The cashless debit card has numerus dangers, but the Feds are pressing ahead with it anyway, despite massive objections mounted through numerous sources:
https://theconversation.com/theres-mounting-evidence-against-cashless-debit-cards-but-the-government-is-ploughing-on-regardless-123763
“It would be nice if the “facts” being thrown around in the debate over the Cashless Debit Card were peer-reviewed, or even just evidence-based. Instead, there are anecdotes. And it’s these that are being used to justify the government’s decision to spend A$128.8 million over four years continuing the existing trial of the cashless debit card in five sites in Western Australia, Queensland and South Australia and extending it to Cape York and all of the Northern Territory.

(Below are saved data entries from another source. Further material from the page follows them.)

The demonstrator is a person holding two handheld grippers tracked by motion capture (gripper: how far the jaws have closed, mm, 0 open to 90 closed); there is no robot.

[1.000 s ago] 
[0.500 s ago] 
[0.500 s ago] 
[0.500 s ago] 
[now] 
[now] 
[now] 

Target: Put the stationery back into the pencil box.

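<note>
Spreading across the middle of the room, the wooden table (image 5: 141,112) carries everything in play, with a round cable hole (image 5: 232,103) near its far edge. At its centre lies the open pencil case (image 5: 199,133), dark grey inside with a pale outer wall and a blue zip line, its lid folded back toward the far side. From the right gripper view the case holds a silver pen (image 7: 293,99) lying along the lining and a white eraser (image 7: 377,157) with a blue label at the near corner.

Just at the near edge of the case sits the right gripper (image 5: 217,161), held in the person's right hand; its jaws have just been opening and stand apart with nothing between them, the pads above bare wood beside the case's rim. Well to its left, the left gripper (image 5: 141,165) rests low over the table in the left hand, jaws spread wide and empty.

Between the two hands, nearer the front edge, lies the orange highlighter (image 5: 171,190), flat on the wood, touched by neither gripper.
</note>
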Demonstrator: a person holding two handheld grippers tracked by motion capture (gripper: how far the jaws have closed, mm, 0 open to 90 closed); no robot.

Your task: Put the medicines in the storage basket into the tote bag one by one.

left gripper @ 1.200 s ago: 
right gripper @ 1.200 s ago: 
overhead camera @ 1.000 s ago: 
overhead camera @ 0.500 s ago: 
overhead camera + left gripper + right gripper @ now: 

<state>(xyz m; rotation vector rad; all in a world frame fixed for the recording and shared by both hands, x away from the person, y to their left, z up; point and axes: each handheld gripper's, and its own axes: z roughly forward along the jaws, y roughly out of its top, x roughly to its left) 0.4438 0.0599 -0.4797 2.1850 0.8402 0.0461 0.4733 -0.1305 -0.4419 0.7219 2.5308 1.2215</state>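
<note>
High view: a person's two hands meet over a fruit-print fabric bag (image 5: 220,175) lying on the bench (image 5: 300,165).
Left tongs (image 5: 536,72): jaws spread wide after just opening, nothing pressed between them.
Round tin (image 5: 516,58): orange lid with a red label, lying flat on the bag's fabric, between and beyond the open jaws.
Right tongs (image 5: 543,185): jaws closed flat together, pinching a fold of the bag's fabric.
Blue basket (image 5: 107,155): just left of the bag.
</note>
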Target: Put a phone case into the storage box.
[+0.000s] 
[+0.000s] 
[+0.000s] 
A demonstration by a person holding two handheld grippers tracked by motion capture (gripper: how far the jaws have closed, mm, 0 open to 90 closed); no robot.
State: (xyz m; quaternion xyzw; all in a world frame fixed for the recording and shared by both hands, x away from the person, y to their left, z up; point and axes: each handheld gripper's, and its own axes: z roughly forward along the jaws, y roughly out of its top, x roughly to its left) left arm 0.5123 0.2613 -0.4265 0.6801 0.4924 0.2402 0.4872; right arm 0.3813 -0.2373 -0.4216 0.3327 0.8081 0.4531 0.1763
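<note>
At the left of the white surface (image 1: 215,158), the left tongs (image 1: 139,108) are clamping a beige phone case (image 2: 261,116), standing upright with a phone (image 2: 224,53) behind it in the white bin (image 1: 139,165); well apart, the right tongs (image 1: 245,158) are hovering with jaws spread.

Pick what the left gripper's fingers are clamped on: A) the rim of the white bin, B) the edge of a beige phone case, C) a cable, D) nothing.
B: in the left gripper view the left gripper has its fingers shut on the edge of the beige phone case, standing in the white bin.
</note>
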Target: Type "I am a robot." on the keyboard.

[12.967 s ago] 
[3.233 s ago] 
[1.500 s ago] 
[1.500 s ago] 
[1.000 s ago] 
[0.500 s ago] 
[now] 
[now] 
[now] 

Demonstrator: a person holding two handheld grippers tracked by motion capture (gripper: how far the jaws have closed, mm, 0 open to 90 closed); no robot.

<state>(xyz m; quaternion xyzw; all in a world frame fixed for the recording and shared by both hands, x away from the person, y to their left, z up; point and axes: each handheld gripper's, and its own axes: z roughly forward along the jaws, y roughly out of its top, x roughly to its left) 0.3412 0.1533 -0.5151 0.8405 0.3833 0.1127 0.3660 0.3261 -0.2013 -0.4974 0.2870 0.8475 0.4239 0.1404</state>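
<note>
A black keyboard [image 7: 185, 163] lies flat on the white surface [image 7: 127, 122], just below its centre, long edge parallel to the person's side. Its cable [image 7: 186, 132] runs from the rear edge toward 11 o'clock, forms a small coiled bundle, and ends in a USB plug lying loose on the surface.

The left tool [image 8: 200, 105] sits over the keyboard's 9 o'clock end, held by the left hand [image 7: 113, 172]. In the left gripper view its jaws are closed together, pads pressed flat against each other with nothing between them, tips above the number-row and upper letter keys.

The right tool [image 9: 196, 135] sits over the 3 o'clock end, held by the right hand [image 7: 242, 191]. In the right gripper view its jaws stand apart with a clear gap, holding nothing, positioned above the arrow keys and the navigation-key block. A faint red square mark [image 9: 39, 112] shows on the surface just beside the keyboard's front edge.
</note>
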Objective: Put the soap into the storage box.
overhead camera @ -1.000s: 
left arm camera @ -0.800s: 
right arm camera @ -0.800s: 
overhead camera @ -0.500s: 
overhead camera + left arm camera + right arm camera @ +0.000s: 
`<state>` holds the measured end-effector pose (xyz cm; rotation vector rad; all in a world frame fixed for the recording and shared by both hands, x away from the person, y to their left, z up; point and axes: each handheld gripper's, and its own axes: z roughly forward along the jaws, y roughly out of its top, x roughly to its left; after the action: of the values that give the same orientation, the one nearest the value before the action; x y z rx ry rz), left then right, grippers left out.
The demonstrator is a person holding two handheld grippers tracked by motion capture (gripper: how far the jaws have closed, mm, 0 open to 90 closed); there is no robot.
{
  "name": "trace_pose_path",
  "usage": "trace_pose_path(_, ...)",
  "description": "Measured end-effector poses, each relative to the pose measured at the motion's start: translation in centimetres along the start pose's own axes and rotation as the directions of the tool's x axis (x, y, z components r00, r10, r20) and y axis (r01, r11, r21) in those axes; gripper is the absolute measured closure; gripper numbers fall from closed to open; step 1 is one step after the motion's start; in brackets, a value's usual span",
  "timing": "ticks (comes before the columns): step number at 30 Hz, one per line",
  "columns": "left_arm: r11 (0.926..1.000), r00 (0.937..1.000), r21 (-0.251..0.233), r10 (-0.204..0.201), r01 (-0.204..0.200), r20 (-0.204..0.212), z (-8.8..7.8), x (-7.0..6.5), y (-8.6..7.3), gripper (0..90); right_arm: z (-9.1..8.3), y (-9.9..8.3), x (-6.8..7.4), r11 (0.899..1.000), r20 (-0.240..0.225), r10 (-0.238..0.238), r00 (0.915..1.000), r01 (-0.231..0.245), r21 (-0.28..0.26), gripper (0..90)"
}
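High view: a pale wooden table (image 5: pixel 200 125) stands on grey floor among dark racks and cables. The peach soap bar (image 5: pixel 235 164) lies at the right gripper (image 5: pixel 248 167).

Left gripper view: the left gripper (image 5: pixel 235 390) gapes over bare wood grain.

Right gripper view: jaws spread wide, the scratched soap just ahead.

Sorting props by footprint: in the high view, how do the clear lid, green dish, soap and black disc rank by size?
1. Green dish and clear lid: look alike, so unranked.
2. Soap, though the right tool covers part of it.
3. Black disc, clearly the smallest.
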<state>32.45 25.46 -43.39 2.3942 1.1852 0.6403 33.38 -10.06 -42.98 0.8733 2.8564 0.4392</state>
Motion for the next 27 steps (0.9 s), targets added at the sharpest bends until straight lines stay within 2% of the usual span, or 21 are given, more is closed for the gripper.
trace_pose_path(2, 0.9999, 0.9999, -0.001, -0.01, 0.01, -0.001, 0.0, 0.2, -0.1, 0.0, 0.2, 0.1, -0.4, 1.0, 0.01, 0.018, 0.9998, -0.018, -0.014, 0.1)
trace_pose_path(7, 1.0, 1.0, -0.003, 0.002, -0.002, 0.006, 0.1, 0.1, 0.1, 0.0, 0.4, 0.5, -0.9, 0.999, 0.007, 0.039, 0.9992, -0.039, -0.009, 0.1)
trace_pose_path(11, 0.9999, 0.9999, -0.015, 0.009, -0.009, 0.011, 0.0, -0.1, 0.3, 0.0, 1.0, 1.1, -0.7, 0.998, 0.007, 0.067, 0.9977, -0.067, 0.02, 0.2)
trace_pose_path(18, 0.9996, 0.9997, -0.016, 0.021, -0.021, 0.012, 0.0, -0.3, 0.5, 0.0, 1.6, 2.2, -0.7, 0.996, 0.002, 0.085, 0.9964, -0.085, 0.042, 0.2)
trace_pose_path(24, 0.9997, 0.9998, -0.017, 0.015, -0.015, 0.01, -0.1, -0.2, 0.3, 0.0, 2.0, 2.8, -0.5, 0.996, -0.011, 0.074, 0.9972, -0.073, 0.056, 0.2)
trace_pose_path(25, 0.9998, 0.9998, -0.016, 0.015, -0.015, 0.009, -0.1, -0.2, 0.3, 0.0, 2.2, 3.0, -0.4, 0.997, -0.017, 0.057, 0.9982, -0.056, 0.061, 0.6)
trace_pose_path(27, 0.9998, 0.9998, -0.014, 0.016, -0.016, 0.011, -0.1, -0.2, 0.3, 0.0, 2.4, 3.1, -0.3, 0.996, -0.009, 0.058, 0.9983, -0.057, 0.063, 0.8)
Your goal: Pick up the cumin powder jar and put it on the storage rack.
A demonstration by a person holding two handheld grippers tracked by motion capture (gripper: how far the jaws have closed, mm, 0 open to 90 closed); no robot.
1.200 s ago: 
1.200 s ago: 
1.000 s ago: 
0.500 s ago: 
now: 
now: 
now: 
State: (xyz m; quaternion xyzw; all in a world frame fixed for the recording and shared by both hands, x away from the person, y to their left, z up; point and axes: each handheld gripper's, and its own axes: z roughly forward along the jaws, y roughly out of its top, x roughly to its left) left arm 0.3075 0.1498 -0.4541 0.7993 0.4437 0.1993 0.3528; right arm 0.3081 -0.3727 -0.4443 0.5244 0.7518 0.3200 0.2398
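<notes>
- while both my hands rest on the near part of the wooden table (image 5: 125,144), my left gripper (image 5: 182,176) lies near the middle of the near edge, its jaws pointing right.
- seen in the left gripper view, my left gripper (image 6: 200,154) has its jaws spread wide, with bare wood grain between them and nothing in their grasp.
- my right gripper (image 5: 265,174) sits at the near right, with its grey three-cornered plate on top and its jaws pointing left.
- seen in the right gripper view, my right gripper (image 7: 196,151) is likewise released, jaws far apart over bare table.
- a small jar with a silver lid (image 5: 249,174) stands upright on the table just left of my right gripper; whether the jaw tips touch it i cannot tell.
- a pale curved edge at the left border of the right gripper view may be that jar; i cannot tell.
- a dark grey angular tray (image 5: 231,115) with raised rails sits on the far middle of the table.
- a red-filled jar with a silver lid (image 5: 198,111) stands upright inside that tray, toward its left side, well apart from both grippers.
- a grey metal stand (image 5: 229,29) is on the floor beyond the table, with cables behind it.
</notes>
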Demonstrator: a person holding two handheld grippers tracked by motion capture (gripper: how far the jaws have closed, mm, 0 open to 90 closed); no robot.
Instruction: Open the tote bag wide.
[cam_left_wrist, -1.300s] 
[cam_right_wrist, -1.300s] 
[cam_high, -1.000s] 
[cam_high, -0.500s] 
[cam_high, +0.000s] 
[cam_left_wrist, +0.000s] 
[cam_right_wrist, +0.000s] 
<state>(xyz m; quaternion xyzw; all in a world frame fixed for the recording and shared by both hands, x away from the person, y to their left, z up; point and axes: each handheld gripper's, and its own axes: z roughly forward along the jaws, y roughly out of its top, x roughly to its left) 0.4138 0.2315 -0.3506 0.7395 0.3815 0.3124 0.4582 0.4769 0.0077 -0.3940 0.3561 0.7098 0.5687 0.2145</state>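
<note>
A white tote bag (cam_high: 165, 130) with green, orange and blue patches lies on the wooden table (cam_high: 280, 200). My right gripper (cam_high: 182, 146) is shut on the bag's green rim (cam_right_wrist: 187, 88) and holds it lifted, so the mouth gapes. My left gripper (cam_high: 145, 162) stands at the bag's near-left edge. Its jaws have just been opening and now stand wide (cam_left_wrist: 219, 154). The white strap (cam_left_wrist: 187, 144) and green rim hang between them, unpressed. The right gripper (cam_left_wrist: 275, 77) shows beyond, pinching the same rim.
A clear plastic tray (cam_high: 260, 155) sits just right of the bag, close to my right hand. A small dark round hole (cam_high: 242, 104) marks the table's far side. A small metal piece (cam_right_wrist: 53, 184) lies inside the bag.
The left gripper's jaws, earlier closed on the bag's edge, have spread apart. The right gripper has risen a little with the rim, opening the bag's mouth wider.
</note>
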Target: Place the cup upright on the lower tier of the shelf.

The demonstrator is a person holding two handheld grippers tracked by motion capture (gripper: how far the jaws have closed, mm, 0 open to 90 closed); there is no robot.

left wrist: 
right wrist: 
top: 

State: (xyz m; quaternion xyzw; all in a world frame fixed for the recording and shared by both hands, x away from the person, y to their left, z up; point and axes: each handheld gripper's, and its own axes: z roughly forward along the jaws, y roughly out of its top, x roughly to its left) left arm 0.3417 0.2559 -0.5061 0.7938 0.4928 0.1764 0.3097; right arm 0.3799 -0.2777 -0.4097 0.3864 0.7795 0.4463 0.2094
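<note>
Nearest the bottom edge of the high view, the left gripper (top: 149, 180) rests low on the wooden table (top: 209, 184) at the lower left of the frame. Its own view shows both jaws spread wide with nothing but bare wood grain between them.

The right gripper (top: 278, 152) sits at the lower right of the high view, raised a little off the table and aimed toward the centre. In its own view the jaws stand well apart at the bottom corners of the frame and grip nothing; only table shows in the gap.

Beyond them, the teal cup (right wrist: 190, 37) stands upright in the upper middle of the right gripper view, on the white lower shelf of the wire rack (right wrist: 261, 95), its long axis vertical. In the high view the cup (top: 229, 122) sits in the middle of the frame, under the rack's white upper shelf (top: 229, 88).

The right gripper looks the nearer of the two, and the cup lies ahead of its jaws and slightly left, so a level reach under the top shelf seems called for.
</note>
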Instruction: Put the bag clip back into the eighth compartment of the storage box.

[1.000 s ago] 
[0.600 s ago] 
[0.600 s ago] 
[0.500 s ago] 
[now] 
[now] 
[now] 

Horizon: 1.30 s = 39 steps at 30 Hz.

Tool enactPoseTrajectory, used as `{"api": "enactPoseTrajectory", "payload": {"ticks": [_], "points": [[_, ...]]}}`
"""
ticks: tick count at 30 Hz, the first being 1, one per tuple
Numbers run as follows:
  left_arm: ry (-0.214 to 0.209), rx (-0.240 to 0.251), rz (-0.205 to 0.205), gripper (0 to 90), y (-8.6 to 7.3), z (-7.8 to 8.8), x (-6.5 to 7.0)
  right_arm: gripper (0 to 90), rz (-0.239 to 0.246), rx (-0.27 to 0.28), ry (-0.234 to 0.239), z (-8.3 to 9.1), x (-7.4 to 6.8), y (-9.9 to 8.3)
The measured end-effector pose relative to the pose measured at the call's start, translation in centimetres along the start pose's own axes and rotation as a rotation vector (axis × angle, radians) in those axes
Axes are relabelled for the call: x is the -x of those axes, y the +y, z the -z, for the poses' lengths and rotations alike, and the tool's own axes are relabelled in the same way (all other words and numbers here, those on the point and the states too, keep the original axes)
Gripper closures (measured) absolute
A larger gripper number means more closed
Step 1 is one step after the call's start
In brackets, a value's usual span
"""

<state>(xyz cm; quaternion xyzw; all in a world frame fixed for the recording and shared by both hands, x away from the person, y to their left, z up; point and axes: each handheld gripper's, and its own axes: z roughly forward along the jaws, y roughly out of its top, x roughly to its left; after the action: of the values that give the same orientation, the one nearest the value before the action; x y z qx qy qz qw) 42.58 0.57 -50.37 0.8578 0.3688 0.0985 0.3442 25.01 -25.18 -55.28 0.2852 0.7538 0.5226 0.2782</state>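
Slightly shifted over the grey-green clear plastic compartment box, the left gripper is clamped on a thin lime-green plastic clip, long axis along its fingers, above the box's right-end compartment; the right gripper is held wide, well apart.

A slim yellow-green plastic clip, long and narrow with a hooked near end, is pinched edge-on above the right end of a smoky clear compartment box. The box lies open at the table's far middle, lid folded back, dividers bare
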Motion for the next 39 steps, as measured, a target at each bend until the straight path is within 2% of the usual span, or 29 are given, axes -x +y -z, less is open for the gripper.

The extension will lift the number of people on the card from 11,000 to 33,000. Most will be Indigenous people - its disproportionate targeting has already attracted the attention of the National Congress of Australia’s First Peoples and the Human Rights Commission. The cashless card was recommended to Prime Minister Tony Abbott in a report from mining billionaire Andrew Forrest in 2014. He initially called it the “Healthy Welfare Card”. It wasn’t a new idea. Some A$1 billion dollars had already been spent on income management programs in the past, many of which had failed to meet their stated objectives.